Endless revisions. Countless opportunities lost. Missed deadline after missed deadline.
Does that seem familiar?
Look, my SEO agency had to deal with the same content setbacks, too … until we embraced the SEO content brief and made it our own.
What is a content brief?
A content brief is a document that tells a writer how to draft a piece of content. A “piece of content” in this case could be a blog, product description, service page, landing page, collection page, and so on.
But there’s more than one kind of content brief. For example, an agency drafts a creative brief for their copywriter to make an ad campaign. A high-volume content farm pulls AI-generated briefs for their team of content writers. Or in our case, we thoughtfully (and manually) build SEO content briefs based on keyword research and competitor analysis.
Generally speaking, writers follow SEO content briefs to create content that targets a specific keyword. If executed properly, that content can then earn more organic traffic that’s also highly likely to convert.
SEO content briefs usually include general information about the task (like word count, topic, and so on). But they can also provide more in-depth information about the content’s purpose and even double as a rough outline. We tried both methods and found the latter outperforms the former — more on that shortly.

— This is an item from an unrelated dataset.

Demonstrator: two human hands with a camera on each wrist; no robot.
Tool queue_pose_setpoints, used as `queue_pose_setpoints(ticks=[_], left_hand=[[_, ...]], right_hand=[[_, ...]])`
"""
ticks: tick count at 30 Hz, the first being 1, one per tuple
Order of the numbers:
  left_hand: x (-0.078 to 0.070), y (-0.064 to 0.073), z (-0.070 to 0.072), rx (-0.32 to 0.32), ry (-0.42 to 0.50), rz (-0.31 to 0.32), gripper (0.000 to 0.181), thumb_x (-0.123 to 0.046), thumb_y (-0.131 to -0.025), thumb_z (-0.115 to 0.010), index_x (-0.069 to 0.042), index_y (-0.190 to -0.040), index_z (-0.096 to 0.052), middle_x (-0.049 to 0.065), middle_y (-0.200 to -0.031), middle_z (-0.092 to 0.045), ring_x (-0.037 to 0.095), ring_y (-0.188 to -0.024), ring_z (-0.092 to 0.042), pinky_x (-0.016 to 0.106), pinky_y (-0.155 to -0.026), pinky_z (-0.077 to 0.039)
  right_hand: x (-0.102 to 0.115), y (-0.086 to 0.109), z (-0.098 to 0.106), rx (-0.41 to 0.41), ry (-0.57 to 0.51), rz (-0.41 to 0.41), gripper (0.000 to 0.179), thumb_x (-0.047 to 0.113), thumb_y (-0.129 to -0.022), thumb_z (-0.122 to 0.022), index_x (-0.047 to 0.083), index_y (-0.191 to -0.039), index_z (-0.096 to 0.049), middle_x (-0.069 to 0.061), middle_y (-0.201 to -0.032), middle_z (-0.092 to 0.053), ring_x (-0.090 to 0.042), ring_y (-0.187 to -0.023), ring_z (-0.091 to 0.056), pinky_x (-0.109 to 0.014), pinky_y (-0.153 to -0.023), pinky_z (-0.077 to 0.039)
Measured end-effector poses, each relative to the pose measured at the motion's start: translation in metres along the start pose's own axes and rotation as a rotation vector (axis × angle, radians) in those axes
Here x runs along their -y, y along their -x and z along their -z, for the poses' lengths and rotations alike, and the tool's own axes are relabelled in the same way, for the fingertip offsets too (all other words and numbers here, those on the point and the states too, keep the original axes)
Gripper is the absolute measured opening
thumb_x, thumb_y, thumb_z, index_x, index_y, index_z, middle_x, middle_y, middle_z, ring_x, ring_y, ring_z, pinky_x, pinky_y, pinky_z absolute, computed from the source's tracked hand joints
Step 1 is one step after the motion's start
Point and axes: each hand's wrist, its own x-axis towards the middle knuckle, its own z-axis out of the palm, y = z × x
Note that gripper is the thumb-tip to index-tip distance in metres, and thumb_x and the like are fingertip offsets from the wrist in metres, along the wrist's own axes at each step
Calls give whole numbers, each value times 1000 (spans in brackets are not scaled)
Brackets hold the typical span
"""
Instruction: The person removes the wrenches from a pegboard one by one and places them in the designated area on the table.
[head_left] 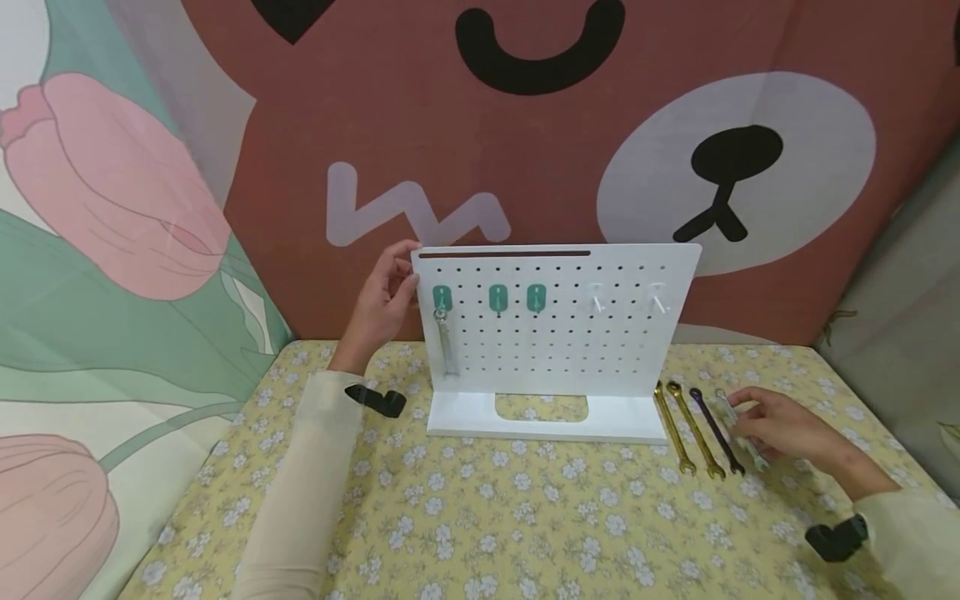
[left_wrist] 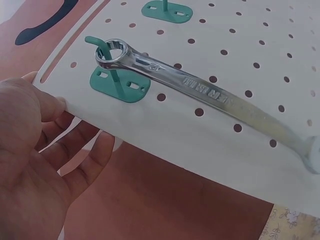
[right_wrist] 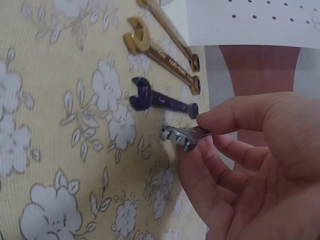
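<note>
My left hand (head_left: 382,300) grips the upper left edge of a white pegboard (head_left: 555,342), thumb on the front and fingers behind. Beside it, a silver combination wrench (left_wrist: 200,95) hangs by its ring end from a green hook (left_wrist: 117,90). Over at the right, my right hand (head_left: 780,425) pinches another silver wrench (right_wrist: 177,136) between thumb and fingers, its open jaw facing the right wrist camera. Part of that wrench's shaft is hidden by the fingers. Next to it lie a dark purple wrench (head_left: 717,429) and two gold wrenches (head_left: 675,429), side by side on the cloth.
Two more green hooks (head_left: 498,298) and two clear hooks (head_left: 596,300) sit along the board's upper part, with nothing hanging on them. The board's base (head_left: 465,414) stands on a yellow floral tablecloth (head_left: 525,517). A printed curtain (head_left: 360,108) hangs close behind.
</note>
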Motion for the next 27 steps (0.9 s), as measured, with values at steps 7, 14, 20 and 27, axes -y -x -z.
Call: queue_pose_setpoints(ticks=[7,14,20,27], left_hand=[[-1,0,1,-1,16,-13,42,6,-107,-47,-3,-148,-43,30,-107,-53,42,-95,-61,19,-76,-53],[-2,1,1,-4,13,6,42,5,-107,-47,-5,-148,-43,28,-108,-53,40,-97,-62,20,-77,-53],[-1,1,0,-15,13,-4,42,5,-107,-47,-4,-148,-44,27,-106,-53,40,-94,-61,20,-76,-53],[3,2,-1,-13,11,-22,43,5,-107,-46,-4,-149,-42,26,-106,-54,39,-93,-62,22,-77,-54]], right_hand=[[-6,-4,1,19,11,-29,47,6,-102,-53,-15,-139,-34,-6,-70,-47,-11,-50,-31,-34,-48,-36],[-5,-8,1,17,65,-51,44,2,-97,-55,-15,-133,-37,-7,-70,-52,-11,-48,-31,-33,-47,-35],[-2,-10,1,0,127,-61,47,3,-96,-54,-17,-136,-37,-11,-78,-57,-13,-48,-33,-35,-49,-38],[-3,-10,0,-19,193,-58,47,5,-96,-54,-18,-135,-40,-25,-103,-63,-15,-48,-38,-38,-50,-41]])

Why is an SEO content brief important?
Even a barebones SEO content brief is useful because it tells the writer what to write about. Without one, a writer shoots around in the dark and often misses the mark. That’s because not all writers are expert SEOs (and the inverse is also true).

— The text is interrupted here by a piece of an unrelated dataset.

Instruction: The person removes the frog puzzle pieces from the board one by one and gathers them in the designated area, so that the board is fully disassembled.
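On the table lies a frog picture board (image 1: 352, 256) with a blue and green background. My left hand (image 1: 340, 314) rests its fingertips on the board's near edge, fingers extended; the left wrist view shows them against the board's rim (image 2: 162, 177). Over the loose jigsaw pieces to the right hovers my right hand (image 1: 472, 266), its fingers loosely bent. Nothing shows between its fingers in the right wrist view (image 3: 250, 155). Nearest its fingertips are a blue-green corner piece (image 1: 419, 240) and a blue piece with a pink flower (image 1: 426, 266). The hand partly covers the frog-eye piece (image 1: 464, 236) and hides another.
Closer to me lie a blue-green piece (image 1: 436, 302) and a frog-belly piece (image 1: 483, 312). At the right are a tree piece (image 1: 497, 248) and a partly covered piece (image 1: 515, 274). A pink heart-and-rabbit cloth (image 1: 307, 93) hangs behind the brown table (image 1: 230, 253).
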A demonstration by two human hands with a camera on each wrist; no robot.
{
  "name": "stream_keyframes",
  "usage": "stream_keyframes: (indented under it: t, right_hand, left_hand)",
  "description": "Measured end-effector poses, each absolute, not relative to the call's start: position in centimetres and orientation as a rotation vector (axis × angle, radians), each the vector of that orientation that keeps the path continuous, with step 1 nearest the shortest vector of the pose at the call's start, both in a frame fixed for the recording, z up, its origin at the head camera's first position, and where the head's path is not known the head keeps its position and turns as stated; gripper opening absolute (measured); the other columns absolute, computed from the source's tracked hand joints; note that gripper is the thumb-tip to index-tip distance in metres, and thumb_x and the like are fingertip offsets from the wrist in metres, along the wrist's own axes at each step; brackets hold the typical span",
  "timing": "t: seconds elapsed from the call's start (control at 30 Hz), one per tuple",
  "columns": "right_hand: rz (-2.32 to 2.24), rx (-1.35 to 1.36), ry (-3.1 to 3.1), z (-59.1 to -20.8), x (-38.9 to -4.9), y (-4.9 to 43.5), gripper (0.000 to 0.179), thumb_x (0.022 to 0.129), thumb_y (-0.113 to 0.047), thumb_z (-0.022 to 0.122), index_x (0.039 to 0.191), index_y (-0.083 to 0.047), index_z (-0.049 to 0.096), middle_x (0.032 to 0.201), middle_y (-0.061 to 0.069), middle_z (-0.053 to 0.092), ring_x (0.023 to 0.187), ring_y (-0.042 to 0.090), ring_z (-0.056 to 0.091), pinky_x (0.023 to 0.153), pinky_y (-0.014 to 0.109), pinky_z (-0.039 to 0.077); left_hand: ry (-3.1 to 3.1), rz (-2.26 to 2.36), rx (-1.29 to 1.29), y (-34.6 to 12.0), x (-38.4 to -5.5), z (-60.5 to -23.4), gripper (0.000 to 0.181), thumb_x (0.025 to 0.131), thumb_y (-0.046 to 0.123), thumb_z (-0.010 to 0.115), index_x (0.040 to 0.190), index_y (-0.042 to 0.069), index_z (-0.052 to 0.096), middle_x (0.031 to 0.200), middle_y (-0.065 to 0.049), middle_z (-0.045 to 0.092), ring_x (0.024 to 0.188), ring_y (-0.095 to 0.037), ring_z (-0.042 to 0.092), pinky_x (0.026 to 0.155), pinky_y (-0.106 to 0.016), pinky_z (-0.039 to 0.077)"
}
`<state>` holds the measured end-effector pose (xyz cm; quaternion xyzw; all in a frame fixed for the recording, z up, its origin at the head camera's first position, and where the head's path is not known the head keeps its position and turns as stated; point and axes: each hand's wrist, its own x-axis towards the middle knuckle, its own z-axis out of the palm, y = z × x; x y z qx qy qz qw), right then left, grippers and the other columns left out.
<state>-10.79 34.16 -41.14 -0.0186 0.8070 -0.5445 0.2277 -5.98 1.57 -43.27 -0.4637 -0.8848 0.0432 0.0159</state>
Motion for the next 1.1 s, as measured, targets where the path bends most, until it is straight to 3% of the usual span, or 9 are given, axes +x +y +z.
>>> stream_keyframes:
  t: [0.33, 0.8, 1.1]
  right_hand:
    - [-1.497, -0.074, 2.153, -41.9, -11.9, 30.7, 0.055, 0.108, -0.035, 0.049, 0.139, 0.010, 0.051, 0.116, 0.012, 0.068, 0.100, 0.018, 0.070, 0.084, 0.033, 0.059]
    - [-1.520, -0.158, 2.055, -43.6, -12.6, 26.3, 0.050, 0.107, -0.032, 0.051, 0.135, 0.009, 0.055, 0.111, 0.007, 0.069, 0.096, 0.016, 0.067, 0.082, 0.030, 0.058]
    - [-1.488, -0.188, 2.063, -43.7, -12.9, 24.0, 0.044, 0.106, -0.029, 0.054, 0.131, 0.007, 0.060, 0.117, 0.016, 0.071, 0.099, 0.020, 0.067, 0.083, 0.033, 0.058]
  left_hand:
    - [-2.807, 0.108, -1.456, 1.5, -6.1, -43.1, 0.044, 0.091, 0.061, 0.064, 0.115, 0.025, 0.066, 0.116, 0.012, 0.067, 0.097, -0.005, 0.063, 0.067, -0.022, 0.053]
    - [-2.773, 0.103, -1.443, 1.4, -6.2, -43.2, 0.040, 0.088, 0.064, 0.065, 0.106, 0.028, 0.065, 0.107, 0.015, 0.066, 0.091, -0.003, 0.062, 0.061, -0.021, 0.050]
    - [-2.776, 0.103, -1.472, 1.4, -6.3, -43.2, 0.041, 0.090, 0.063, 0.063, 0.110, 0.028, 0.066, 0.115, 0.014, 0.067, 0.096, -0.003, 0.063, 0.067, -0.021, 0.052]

Before we cemented our current process at Loopex Digital, our briefs were just a keyword and a word count … and that was it. We noticed writers delivered drafts that weren’t optimized for search engines. The content “spoke” to the wrong audience. And above all, there just wasn’t a clear strategy.
So we learned from this and gave writers a keyword, a word count, and a short description about what the content needed to say. And even though we found the content performed better than before, we wanted content to perform as well as it possibly could.
This process evolved over several iterations into the one we use today. (In fact, it’s the same process I used to write this exact piece of content! Here is the content brief used)
Now we provide each writer with a highly detailed, highly structured SEO content brief. Each brief includes a primary keyword, secondary keywords, word count, topic, style, anchor text, target links, a list of competitors, and an article structure. We also provide context, like describing the target audience, keyword intent, and overall objective.
We noticed that when we control SEO, our writers have more space, time, and freedom to control creativity. In the end, each piece of content is optimized for SEO and it’s engaging. Because of this, articles written according to our briefs earn relevant traffic and quality backlinks.
Plus, our well-structured briefs cut down on back-and-forth between our team, our writers, and our clients. That’s because detailed SEO content briefs set clear expectations for the content. So we end up with fewer revision cycles, fewer rewrites, and fewer missed deadlines.
What to include in an SEO content brief
Here’s a complete list of everything you need to create your own SEO content brief — including step-by-step guidance and snippets from the brief we used to write this article. You can also use our SEO content brief template for your upcoming projects.
Publisher: Note where the finished piece will be published and include a link if possible.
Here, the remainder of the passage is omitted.